The Myth of Container Isolation

Let me be specific about what a container actually is, because the mental model most developers carry is wrong.

A container is not a virtual machine. A VM runs a complete OS with its own kernel, fully isolated from the host. A container is just a combination of Linux namespaces, control groups (cgroups), and a layered filesystem. Namespaces restrict what the process can see (its own PID tree, network interfaces, filesystem mounts). Cgroups limit how much CPU and memory it can consume. The layered filesystem gives it the appearance of a complete OS installation.

But the kernel is shared. Every container on a host runs on the same kernel. If that kernel has an unpatched vulnerability, every container is potentially exposed. Dirty Cow. Dirty Pipe. The runc container escape vulnerabilities in 2019. These aren’t theoretical. They’re real exploits that worked precisely because the kernel boundary isn’t as hard as people assumed.

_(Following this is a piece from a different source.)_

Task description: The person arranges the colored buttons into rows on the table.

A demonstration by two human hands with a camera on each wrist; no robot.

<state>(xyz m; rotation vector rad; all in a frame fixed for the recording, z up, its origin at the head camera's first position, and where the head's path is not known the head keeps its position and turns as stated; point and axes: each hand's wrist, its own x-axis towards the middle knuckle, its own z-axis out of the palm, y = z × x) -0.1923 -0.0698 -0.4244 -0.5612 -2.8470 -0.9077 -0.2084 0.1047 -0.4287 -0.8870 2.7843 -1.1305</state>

What does this mean practically?

A root process inside a container is root on the host if containment fails. A container with excessive Linux capabilities can call kernel interfaces that no application should ever touch. An image built from an old base layer carries every unpatched CVE from that base, and those CVEs are running inside your production infrastructure right now.

The good news: most of these risks are controllable. You just have to know which controls to apply.

Never Run as Root

This is the most impactful single change you can make, and most base images still default to root. Check for yourself:

docker run --rm ubuntu whoami
# root

That’s root. On a fresh, unmodified Ubuntu base image. And most application images are built from that kind of base without ever adding a non-root user.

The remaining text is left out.